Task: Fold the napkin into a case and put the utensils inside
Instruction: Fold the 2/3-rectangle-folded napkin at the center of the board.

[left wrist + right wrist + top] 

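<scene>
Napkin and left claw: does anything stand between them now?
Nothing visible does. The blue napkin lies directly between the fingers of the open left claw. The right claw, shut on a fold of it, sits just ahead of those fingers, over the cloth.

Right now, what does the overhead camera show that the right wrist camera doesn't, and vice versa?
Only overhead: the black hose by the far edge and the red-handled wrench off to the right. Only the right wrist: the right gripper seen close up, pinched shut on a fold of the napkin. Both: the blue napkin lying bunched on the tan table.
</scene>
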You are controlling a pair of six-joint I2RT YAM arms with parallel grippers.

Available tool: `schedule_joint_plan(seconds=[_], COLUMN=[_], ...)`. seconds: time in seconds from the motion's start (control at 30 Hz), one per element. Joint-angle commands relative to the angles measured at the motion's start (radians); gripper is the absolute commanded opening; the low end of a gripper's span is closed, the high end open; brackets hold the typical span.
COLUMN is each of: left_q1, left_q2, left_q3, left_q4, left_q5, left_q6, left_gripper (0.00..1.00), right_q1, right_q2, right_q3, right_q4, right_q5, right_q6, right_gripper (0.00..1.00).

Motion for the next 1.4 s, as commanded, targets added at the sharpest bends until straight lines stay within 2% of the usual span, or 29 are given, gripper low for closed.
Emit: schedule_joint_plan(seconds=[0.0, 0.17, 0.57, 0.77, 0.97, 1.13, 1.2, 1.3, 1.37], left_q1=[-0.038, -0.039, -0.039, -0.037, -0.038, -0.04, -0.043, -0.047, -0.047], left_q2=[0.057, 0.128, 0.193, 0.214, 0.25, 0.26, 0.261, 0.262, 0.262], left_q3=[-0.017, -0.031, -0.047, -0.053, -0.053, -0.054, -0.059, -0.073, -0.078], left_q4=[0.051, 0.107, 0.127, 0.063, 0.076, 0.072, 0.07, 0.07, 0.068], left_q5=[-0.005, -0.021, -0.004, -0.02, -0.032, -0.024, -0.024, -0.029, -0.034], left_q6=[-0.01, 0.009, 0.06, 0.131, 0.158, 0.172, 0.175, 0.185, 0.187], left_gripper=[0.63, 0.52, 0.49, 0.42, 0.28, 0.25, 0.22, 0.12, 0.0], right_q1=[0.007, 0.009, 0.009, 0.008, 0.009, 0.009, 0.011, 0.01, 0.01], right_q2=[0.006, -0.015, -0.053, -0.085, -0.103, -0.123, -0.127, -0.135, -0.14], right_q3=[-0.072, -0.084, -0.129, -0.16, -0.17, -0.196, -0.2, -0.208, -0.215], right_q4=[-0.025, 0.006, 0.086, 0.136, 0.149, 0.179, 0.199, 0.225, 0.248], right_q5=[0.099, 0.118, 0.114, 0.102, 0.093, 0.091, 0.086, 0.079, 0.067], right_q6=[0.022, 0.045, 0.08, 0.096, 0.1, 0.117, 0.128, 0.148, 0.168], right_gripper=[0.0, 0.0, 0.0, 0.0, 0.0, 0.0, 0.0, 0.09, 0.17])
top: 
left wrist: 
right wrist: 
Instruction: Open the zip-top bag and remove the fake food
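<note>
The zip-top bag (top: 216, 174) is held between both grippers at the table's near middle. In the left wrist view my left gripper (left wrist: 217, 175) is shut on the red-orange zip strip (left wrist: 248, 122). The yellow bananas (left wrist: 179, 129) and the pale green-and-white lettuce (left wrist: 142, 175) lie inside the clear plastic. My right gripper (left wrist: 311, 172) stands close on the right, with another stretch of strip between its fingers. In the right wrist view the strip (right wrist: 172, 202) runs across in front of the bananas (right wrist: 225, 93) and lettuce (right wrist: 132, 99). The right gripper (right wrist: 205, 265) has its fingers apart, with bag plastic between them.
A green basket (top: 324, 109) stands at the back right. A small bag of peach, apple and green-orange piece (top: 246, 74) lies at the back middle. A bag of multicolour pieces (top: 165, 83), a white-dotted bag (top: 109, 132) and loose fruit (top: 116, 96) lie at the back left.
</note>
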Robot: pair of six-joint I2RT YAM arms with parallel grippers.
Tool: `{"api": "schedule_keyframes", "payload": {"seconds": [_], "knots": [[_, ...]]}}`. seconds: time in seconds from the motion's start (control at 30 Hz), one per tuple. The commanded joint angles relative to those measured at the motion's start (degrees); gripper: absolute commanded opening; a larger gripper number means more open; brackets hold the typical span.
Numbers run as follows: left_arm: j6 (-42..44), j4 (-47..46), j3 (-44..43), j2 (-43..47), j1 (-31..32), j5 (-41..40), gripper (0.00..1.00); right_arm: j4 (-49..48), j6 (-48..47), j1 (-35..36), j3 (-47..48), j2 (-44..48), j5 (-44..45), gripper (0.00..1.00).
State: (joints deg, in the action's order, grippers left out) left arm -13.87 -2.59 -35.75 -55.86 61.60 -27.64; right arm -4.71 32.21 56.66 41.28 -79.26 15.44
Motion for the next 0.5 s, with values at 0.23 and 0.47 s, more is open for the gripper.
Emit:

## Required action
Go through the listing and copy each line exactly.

## Problem solution
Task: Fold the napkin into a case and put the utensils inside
Instruction: Fold the 2/3-rectangle-folded napkin at the center of the board.

[left wrist + right wrist + top] 

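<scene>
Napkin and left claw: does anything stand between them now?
Nothing visible does. The blue napkin lies directly between the fingers of the open left claw. The right claw, shut on a fold of it, sits just ahead of those fingers, over the cloth.

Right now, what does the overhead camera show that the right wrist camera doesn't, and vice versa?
Only overhead: the black hose by the far edge and the red-handled wrench off to the right. Only the right wrist: the right gripper seen close up, pinched shut on a fold of the napkin. Both: the blue napkin lying bunched on the tan table.
</scene>
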You are controlling a pair of six-joint I2RT YAM arms with parallel grippers.

Available tool: `schedule_joint_plan(seconds=[_], COLUMN=[_], ...)`. seconds: time in seconds from the motion's start (control at 30 Hz), one per element. Joint-angle commands relative to the angles measured at the motion's start (radians); gripper is the absolute commanded opening; the low end of a gripper's span is closed, the high end open; brackets hold the typical span.
COLUMN is each of: left_q1, left_q2, left_q3, left_q4, left_q5, left_q6, left_gripper (0.00..1.00), right_q1, right_q2, right_q3, right_q4, right_q5, right_q6, right_gripper (0.00..1.00).

Motion for the next 1.4 s, as commanded, targets added at the sharpest bends until straight lines stay within 2% of the usual span, or 29 are given, gripper low for closed.
Emit: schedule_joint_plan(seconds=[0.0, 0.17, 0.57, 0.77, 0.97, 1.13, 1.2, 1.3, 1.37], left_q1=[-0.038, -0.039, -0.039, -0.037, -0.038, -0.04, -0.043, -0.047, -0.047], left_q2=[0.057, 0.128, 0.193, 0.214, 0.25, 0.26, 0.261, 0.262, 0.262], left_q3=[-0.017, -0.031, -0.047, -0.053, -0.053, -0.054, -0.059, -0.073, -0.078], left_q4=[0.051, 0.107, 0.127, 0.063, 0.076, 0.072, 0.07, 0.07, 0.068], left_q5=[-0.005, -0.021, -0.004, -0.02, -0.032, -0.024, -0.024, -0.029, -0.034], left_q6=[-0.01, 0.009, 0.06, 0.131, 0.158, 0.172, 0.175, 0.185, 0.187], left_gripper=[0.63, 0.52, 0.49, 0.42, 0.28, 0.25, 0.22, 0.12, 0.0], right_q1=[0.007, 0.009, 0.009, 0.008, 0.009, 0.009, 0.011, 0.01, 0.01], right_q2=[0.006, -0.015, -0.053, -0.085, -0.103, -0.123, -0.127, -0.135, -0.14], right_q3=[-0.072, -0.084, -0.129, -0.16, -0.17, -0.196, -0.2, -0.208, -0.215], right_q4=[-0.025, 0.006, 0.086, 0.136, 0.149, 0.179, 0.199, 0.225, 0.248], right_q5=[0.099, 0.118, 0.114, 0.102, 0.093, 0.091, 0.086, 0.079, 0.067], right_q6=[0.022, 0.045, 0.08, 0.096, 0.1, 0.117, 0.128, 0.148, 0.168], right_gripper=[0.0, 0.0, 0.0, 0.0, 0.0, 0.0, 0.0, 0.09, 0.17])
top: 
left wrist: 
right wrist: 
Instruction: Open the zip-top bag and remove the fake food
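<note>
The zip-top bag (top: 216, 174) is held between both grippers at the table's near middle. In the left wrist view my left gripper (left wrist: 217, 175) is shut on the red-orange zip strip (left wrist: 248, 122). The yellow bananas (left wrist: 179, 129) and the pale green-and-white lettuce (left wrist: 142, 175) lie inside the clear plastic. My right gripper (left wrist: 311, 172) stands close on the right, with another stretch of strip between its fingers. In the right wrist view the strip (right wrist: 172, 202) runs across in front of the bananas (right wrist: 225, 93) and lettuce (right wrist: 132, 99). The right gripper (right wrist: 205, 265) has its fingers apart, with bag plastic between them.
A green basket (top: 324, 109) stands at the back right. A small bag of peach, apple and green-orange piece (top: 246, 74) lies at the back middle. A bag of multicolour pieces (top: 165, 83), a white-dotted bag (top: 109, 132) and loose fruit (top: 116, 96) lie at the back left.
</note>
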Robot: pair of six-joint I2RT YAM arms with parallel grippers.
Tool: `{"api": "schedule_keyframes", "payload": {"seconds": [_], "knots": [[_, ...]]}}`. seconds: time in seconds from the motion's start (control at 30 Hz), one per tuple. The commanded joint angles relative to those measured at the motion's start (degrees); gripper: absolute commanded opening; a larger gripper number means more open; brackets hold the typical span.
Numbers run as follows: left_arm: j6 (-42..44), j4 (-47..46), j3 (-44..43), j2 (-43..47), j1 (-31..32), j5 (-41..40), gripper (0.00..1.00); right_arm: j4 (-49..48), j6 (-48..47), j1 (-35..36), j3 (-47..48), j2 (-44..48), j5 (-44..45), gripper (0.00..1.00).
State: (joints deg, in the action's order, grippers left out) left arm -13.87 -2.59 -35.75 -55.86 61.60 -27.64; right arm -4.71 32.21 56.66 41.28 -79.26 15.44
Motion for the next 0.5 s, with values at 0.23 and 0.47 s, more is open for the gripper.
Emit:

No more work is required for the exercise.